Given f(x)=x^(2)+2x-3
Identify all the extreme values. Also, find the intervals where the function is increasing and decreasing.

Thank you for your time and assistance,

Hi, John. This is a straightforward problem, especially since the function f(x) is a simple polynomial. The approach is to use the function and its 1st and 2nd derivatives to find its key features, such as its extrema and the intervals over which it is increasing/decreasing. Basically, you will be "sketching out" its shape in the x-y plane. I'll try to explain the process that I used, based on my experience. I highly recommend using some graph paper with x and y axes to sketch out the curve as you go along.

So we have,

y = f(x) = x^2 + 2x -3.

(note that I will use y & f(x) interchangeably in the following).

Starting out, we can find where f(x) crosses the y axis by setting x = 0 and draw a little dot on our plot on the y axis. This value is f(0) = -3, as you can easily see.

Now, the x^2 term, being the highest power of x in the polynomial, tells me the function f(x) will look like a parabola, which will open either up (looking like a valley) or open down (a hill).

"Extreme values" simply means the highest (peaks) and/or lowest points of f(x), i.e., the greatest/least values of y corresponding to specific values of x. A very important concept to apply here is that these points occur where the slope of f(x) is zero, meaning the line tangent to f(x) becomes horizontal. The slope of f(x) is of course

d[f(x)]/dx = 2x + 2

(also written as f'(x) or y')

where I have used the "power rule" for derivatives, which you should be familiar with from your studies so far. Applying the rule for zero slope, we have

f'(x) = 0 => 2x +2 = 0 => x = -1 = value of x where f(x) has an extreme value (greatest or least; we don't know quite yet). Note that, since we are dealing with a parabola, we know that there is only one extreme value to find (higher order polynomials have more extrema). This is good!

On our plot we can now put a little dot along the x axis indicating that the extreme value of f(x) will be either above or below it. So which is it? This is most easily determined by calculating the 2nd derivative of f(x), which tells us how the slope is changing as we vary x. This is

f''(x) = df'/dx = d(2x + 2)/dx = 2.

Thus, the slope of f(x) is always positive, everywhere along the x axis, and in particular at the value x = -1, where the extreme value is.

A positive value of f'' (2nd derivative) means the slope (1st derivative) is increasing as we increase x. At the value of x where we have an extreme value (namely x = -1), the slope is negative to the left of x < -1 (i.e., the original function f(x) decreasing) and positive for x > -1 (f(x) increasing). This is the answer to the question of the intervals, namely

-∞ < x < -1  f(x) decreasing
-1 < x < ∞    f(x) increasing.

In the above, keep in mind that we are talking about 3 entities here, the original function f(x), its 1st derivative f'(x) and its 2nd derivative, f''(x).

Although we have the answer, it is instructive to sketch out a little more what f(x) looks like.
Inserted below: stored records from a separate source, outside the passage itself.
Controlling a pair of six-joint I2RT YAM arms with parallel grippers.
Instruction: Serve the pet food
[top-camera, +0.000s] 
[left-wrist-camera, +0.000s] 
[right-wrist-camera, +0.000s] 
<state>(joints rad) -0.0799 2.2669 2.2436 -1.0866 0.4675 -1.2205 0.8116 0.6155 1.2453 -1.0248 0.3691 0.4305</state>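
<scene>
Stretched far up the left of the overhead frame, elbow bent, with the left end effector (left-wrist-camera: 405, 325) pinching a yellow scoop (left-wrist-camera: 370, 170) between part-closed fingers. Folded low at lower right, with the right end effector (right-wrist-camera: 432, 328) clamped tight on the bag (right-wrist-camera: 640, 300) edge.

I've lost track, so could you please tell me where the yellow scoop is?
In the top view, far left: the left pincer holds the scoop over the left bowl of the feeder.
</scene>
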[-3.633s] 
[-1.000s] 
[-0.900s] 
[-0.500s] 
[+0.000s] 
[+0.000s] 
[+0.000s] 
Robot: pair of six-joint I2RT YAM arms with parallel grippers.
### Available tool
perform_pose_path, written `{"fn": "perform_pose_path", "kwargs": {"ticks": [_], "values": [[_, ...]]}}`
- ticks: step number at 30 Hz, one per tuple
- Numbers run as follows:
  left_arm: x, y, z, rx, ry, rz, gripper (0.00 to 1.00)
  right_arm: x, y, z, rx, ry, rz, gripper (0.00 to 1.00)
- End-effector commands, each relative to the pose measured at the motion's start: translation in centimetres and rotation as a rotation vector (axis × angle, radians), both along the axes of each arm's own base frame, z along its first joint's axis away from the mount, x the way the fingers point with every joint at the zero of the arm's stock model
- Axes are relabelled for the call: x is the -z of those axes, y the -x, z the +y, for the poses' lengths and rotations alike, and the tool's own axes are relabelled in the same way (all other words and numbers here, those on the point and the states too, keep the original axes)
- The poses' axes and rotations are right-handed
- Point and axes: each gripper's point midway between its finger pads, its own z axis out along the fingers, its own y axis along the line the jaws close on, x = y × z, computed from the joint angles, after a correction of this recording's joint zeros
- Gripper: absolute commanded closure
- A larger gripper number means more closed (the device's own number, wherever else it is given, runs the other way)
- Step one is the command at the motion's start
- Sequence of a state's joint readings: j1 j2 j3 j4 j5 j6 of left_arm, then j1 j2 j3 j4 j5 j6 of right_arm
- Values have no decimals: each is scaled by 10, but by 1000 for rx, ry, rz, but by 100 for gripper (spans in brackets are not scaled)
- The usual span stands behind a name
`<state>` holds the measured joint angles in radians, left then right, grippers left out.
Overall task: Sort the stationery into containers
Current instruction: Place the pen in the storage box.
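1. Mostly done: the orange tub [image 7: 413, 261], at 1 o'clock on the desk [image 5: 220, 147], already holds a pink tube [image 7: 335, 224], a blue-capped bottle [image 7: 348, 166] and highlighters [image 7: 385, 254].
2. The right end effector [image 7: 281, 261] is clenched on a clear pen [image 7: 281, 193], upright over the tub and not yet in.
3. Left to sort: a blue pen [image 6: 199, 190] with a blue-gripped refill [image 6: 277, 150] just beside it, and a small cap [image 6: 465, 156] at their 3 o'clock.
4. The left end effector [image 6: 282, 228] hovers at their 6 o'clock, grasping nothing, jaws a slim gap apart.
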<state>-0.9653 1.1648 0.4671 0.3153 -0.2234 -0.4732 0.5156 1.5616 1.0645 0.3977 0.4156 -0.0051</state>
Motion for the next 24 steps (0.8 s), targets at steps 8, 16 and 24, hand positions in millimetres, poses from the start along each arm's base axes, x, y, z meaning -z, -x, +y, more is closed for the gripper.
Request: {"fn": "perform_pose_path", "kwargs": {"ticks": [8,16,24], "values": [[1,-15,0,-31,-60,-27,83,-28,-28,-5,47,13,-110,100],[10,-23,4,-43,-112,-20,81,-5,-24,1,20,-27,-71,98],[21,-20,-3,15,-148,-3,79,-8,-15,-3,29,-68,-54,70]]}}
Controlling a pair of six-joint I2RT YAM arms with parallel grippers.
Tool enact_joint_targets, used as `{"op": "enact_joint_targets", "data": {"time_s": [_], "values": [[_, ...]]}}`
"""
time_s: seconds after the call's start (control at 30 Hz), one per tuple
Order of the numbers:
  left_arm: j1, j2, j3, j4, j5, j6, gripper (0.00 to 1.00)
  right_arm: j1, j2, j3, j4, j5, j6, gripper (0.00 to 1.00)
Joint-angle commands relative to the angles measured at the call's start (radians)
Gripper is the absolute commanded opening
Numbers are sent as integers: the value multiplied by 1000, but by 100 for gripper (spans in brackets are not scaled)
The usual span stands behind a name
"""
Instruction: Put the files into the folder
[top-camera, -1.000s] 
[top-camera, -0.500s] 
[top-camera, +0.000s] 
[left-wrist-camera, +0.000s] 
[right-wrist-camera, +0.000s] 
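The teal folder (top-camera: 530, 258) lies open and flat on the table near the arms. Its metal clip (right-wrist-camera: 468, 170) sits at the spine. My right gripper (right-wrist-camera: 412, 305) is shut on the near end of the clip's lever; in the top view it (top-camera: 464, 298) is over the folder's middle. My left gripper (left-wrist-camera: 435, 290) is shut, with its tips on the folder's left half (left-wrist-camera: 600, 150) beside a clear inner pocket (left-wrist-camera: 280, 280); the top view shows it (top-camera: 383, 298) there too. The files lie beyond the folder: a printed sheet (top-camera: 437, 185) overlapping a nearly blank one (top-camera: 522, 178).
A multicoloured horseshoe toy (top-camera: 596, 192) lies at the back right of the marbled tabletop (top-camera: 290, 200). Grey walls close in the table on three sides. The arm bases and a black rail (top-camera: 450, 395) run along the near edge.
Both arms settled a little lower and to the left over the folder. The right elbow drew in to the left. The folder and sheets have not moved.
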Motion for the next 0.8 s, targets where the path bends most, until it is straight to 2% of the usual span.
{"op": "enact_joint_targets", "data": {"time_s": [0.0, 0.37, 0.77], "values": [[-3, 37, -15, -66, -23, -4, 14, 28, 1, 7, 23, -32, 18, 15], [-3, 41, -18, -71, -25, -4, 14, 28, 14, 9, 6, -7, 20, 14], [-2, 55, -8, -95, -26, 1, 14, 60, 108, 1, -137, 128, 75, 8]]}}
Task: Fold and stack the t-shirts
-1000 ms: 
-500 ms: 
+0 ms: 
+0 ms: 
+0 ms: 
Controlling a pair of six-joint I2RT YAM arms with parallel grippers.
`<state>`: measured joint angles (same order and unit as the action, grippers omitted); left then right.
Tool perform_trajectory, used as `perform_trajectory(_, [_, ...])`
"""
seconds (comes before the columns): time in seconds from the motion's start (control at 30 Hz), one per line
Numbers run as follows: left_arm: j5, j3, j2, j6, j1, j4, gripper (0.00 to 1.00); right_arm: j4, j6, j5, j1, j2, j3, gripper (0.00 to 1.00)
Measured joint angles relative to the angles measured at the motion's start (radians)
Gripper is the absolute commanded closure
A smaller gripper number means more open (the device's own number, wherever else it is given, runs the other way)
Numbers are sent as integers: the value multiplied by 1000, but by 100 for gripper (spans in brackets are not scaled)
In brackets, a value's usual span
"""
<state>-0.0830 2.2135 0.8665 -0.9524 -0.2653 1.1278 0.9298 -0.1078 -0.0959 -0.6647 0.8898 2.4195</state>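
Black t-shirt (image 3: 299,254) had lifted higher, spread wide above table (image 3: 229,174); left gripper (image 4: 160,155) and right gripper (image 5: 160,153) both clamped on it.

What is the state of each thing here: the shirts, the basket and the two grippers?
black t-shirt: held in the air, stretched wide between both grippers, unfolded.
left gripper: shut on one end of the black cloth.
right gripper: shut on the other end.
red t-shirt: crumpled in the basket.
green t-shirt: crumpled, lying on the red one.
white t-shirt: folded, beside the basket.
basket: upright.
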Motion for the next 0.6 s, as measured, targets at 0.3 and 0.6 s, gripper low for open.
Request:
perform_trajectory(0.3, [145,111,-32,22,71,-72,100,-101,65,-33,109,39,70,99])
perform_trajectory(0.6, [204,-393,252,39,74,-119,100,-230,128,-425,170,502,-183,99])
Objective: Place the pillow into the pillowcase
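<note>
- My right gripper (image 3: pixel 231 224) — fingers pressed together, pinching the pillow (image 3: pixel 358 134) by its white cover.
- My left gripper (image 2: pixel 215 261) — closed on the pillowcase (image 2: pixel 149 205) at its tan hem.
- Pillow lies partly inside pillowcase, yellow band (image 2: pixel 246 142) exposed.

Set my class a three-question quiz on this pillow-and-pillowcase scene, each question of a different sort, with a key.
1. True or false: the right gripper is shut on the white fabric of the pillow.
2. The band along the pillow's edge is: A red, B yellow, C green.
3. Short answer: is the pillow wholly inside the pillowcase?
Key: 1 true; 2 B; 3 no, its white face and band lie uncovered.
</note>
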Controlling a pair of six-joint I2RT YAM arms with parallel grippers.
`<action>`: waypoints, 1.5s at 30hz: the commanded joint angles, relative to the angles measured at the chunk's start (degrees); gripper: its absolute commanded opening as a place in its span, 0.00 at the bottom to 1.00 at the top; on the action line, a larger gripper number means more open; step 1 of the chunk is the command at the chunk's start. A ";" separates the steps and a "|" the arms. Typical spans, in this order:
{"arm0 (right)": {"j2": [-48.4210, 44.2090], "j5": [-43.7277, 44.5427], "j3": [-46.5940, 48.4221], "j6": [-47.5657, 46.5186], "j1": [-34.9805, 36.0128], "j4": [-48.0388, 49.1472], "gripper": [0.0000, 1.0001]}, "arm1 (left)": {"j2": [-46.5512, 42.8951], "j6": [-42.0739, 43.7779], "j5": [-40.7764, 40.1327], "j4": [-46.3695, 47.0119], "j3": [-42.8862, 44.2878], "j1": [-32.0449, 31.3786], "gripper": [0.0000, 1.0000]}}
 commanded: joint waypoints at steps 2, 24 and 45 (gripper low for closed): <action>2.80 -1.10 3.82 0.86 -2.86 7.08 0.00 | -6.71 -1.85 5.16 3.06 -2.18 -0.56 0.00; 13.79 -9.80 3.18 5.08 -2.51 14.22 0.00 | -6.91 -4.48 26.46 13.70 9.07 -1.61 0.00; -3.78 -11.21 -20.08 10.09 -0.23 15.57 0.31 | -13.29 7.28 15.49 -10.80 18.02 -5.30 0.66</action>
The resulting plot will give you a visual confirmation of the answer. We know that the curve of f(x) looks like a valley (like the letter " U ") with its deepest point at x = -1. The y value at this point is found by simply plugging x = -1 into the original function

f(-1) = (-1)^2 + 2・(-1) -3 = 1 -2 -3 = -4.

We can now draw a bit more of the curve f(x) by having it go through y = -4 at x = -1 with each side increasing up towards the x axis. It would be nice to know where the curve crosses the x axis so we can draw it on our plot. This is done by setting f(x) = 0 and finding the values of x (called roots BTW) that solve this equation. So we ask, what values of x solve

f(x) = x^2 + 2 -3 = 0   ?

Since this is a quadratic, we know there are 2 roots. We can find these using the quadratic formula (you should know what it is; see textbook) or, by factoring the polynomial (also hopefully familiar)

f(x) = (x-1)(x+3) =

where we can immediately see that x = 1 and x = -3 are roots. On the plot, we can draw f(x) going through these points on the x axis.

Hope this makes sense and good luck.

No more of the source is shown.